TASK REQUIREMENTS:
Once you have counted the lines below that contain "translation", give that number and nothing else.

RECORDS:
══════════

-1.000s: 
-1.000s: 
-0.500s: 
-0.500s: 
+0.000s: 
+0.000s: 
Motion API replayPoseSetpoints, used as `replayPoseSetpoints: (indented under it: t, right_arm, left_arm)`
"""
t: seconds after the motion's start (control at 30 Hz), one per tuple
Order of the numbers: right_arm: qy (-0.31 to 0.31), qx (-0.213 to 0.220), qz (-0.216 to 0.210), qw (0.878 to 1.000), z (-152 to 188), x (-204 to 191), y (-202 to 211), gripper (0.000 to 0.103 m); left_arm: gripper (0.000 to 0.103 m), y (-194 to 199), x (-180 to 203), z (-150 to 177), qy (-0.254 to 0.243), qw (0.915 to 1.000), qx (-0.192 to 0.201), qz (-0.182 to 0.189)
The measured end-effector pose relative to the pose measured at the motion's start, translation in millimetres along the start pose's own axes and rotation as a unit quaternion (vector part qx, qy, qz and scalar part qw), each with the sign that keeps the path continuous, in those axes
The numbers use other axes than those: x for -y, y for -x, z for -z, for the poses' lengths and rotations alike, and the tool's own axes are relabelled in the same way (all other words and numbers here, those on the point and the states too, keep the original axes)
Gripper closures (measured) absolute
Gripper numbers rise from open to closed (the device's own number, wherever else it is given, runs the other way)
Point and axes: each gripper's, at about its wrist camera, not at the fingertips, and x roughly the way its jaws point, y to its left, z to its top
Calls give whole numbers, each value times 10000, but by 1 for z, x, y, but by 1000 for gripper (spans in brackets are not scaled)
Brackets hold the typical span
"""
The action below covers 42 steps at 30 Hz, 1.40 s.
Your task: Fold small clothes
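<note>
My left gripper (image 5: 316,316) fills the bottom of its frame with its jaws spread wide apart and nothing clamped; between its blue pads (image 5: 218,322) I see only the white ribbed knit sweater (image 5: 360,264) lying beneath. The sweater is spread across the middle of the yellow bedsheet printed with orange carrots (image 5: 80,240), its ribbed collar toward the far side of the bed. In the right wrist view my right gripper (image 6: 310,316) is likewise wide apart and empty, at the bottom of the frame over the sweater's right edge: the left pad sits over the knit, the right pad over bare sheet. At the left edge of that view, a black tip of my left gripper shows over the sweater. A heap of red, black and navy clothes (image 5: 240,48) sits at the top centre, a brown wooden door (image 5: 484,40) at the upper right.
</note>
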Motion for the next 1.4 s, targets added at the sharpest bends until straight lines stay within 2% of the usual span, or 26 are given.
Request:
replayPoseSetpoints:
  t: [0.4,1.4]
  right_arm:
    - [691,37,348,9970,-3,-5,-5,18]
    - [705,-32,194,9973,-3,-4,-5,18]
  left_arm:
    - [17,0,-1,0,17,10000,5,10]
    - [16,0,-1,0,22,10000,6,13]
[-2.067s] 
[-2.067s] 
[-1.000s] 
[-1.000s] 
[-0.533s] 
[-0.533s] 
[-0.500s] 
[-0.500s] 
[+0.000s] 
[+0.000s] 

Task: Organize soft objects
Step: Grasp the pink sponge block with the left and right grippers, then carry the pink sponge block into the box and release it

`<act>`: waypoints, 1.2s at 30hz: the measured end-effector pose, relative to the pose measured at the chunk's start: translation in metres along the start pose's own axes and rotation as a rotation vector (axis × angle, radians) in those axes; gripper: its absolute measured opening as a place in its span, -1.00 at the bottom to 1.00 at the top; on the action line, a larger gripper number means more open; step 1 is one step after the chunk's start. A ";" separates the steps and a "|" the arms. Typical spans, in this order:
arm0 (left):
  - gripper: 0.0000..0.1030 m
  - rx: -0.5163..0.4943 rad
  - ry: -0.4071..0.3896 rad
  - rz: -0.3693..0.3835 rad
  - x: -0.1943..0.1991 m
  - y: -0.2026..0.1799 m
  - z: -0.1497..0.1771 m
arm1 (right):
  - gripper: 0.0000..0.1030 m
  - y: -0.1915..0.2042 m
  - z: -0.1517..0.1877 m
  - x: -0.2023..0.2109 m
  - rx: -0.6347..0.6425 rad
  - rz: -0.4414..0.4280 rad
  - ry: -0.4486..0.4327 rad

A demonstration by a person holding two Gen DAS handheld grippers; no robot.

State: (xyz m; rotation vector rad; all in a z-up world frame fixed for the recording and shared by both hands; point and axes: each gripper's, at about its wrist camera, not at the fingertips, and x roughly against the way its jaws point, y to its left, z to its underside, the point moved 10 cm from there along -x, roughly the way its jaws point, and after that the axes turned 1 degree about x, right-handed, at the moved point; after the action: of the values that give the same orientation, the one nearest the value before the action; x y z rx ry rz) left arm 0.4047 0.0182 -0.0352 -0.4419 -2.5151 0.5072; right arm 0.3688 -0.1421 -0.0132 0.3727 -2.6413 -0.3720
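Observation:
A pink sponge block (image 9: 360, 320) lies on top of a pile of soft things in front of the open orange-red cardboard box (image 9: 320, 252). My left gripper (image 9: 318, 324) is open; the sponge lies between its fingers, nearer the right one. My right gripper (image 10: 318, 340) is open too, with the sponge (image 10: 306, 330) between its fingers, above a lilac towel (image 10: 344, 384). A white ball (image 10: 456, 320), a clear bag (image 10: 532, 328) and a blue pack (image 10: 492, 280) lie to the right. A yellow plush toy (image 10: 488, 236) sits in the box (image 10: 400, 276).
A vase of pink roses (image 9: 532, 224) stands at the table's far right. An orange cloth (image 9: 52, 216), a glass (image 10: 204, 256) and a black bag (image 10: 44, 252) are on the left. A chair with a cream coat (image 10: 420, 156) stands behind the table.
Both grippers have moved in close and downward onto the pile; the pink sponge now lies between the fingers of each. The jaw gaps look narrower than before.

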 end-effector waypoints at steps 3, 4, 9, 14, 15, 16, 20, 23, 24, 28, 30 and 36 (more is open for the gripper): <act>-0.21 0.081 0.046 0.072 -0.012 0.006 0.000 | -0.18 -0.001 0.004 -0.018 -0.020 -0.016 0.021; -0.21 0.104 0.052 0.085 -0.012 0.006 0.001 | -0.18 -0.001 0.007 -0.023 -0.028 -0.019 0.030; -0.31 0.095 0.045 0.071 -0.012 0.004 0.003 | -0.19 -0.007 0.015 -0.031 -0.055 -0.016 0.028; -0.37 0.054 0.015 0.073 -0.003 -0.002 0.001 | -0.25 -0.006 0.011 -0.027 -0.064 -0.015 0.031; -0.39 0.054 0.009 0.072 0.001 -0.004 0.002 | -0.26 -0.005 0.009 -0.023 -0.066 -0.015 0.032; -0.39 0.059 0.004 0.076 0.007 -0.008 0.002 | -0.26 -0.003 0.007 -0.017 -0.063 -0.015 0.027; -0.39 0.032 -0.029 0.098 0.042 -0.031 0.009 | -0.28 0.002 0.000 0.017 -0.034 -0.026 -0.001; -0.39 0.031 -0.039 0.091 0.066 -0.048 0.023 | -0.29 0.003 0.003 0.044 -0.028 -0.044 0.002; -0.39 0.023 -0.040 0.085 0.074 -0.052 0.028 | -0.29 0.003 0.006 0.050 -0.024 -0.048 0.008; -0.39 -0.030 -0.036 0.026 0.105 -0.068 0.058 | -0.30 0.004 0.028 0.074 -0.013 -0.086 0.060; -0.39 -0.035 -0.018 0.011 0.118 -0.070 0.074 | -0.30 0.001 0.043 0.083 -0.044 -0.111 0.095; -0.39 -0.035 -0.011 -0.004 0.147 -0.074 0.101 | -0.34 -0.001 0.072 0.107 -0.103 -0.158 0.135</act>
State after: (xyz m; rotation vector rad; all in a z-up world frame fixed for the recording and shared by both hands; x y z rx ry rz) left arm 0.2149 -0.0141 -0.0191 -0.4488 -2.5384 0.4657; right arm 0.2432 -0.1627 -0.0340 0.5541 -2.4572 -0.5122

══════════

REPLY TO THE TASK:
2